When he was younger, he had lived in Chinatown for three years and also knew some Mandarin.
“Here,” the old man said, offering him a folded canvas bag, “try putting it in this body bag. It might make you look a little fat but it is far safer. I wouldn’t want you robbed here on the street but I regret that there is a lawless element here in our little community. And you can go out the back door if you want. People see you coming in here with many boxes and leaving without them will assume you have sold me things and have money. Please, you don’t need to return it to me.”
There was much formal courtesy and the pair went out the back door and into the heat of the day, Chuck much fatter and both much richer.
In the car, Chuck looked at his cheap watch. A good Rolex was locked up in the glove compartment into which he placed his pistol.
“Well, where do you want to go now, my friend?”
“The video shops, Chuck! The video shops! You promised me…”
“Of course I did and so we will. Jesus, I feel weird with this money wrapped around me. If the cops ever searched me, it would be all over. They would steal every penny of it and probably shoot me while escaping. This is a pretty town, Lars, but it has a long record of police brutality and corruption so we had best be very careful, get your lust objects and get back to Santa Cruz before it gets dark.”
Lars had never seen such wonderful objects before and the owner of the video emporium realized that he had a live one on the line.

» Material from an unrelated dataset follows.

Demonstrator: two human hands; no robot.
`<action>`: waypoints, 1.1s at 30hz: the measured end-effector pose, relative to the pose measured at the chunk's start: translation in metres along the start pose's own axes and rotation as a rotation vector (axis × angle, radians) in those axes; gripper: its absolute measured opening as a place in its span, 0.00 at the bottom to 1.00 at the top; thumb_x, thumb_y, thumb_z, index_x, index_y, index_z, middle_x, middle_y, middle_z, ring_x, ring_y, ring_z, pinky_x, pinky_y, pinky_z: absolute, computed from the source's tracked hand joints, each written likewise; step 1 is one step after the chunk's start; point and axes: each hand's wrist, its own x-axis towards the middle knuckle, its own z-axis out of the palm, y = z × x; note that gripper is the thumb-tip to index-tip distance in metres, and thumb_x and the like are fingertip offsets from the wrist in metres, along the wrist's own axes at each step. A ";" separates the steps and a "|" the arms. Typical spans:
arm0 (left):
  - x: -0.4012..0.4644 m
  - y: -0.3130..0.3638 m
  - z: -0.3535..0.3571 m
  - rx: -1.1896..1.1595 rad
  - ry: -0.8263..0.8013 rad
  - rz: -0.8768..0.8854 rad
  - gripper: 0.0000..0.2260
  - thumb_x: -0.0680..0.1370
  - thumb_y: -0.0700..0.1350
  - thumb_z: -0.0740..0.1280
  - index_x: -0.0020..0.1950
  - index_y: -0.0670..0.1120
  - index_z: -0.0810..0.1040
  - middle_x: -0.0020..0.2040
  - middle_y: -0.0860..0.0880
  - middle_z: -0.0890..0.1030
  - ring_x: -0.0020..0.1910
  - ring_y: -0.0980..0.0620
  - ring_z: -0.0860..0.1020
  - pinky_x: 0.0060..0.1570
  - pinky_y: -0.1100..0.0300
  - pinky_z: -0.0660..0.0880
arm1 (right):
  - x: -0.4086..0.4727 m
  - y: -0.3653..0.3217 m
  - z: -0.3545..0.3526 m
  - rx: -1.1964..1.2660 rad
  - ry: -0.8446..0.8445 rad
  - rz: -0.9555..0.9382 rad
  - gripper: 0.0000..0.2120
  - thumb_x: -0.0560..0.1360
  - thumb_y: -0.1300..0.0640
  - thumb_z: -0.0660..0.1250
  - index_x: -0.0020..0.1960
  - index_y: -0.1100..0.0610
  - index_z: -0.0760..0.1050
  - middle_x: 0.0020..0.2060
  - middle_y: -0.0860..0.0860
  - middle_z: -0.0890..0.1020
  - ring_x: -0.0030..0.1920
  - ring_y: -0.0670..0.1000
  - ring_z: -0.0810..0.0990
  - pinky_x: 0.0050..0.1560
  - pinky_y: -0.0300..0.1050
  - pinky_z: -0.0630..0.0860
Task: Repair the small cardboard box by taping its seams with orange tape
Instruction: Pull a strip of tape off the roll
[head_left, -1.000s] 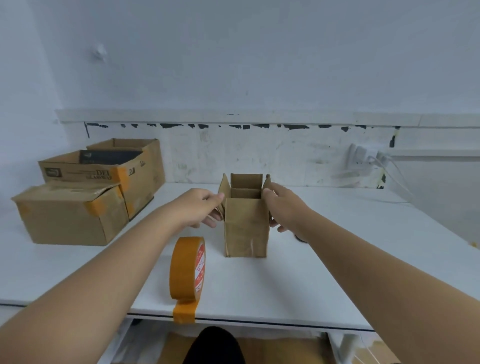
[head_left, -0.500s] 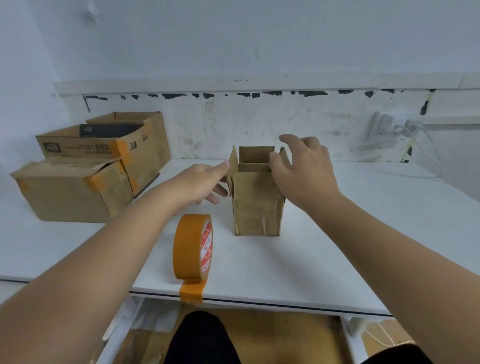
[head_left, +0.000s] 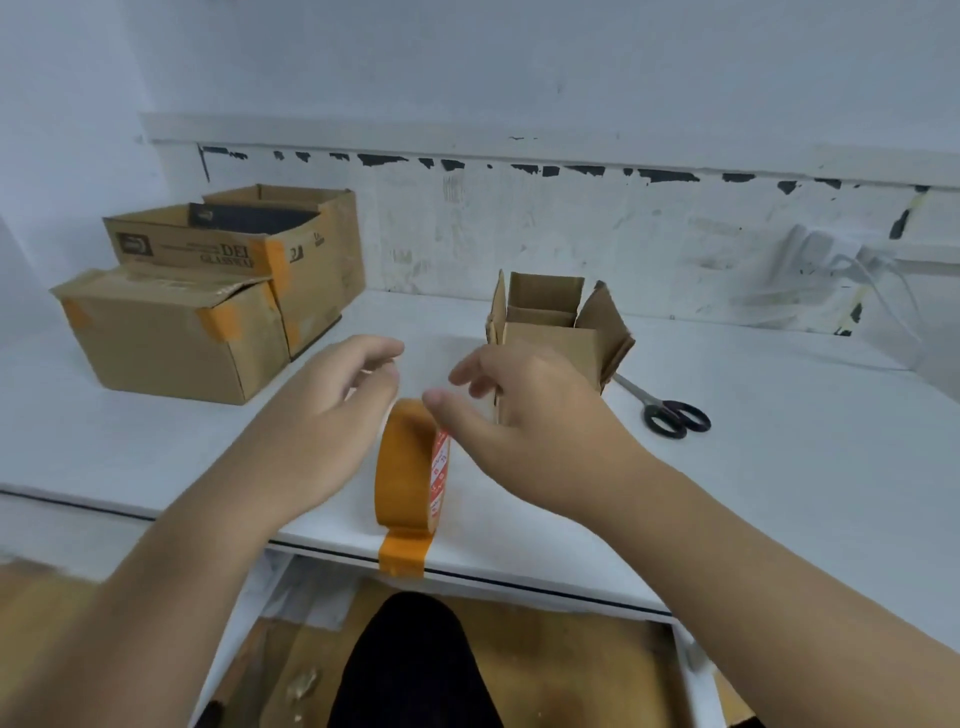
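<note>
The orange tape roll (head_left: 410, 467) stands on edge between both hands. The left hand (head_left: 332, 415) and the right hand (head_left: 524, 415) hover just above it, fingers loosely curled, grasping nothing. The small cardboard box (head_left: 558, 332) stands open-topped directly beyond the right hand.

Bare forearms (head_left: 182, 545) (no sleeves), dark trouser leg (head_left: 415, 670) below.
</note>
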 end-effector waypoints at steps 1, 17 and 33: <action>-0.005 -0.004 0.001 -0.003 -0.001 -0.010 0.14 0.82 0.51 0.54 0.67 0.59 0.69 0.62 0.61 0.72 0.62 0.63 0.68 0.56 0.64 0.64 | -0.002 -0.003 0.006 -0.005 -0.025 0.003 0.23 0.75 0.34 0.57 0.58 0.49 0.76 0.49 0.44 0.79 0.51 0.45 0.75 0.50 0.44 0.75; -0.069 -0.037 0.029 0.070 0.168 0.006 0.12 0.78 0.48 0.63 0.61 0.52 0.74 0.54 0.56 0.75 0.52 0.59 0.73 0.45 0.70 0.67 | -0.016 -0.004 0.043 0.362 -0.052 0.252 0.22 0.75 0.38 0.63 0.50 0.57 0.77 0.33 0.47 0.79 0.30 0.44 0.73 0.31 0.40 0.67; -0.098 -0.063 0.082 -0.415 0.071 -0.565 0.13 0.77 0.57 0.61 0.44 0.52 0.82 0.29 0.55 0.81 0.26 0.62 0.75 0.37 0.61 0.71 | -0.020 -0.004 0.050 0.480 -0.088 0.192 0.21 0.79 0.44 0.62 0.34 0.59 0.70 0.36 0.65 0.81 0.27 0.50 0.70 0.30 0.44 0.66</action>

With the front door locked and the CLOSED sign in place, he hauled out boxes of tapes that would have gotten him a long-term cell in San Quentin State Prison across the Bay or even the Federal Prison down in Lompoc.
He let a quivering Lars preview each tape and when he had finished viewing, Lars had to sit on the floor to recover.
He bought almost the entire selection of forbidden material for cash and the owner immediately decided to close for the day and take Mr. Quackers, his pet duck, down to Ocean Beach for an outing.
Chuck had to help him carry the big box back to the car, which was parked in a lot two blocks away. Strange people, mumbling to themselves, transvestites, prostitutes, tourists and speeding bicycle messengers passed them, paying no attention to Lars with his sweating face and glazed expression or Chuck with his bulging midsection that was so out of proportion to the rest of his lean body.
“That,” Chuck said as they headed for the freeway, “was quite an experience, Lars. What do you think of Frisco?”
Lars had been staring out the window at all the strange people. Los Angeles had its share of street freaks but San Francisco put it to shame.
“It’s an interesting place, Chuck, but I don’t think I’d like to live here. Look! There’s some black guy in women’s clothes beating up an old lady.”
“How do you know it’s a man?” he said, avoiding a staggering drunk who had just bounced off the graffiti-emblazoned city bus in front of him.
“Women don’t have legs like that and besides, she knocked his wig off with her baseball bat.”
“Oh, I see. Who’s winning?”
Lars craned to see behind him.
“I think she is. He’s lying in the street and she’s whaling on his head with the bat.”
“Scratch one up for the old lady. If she keeps hitting him on the head, she might get him angry.”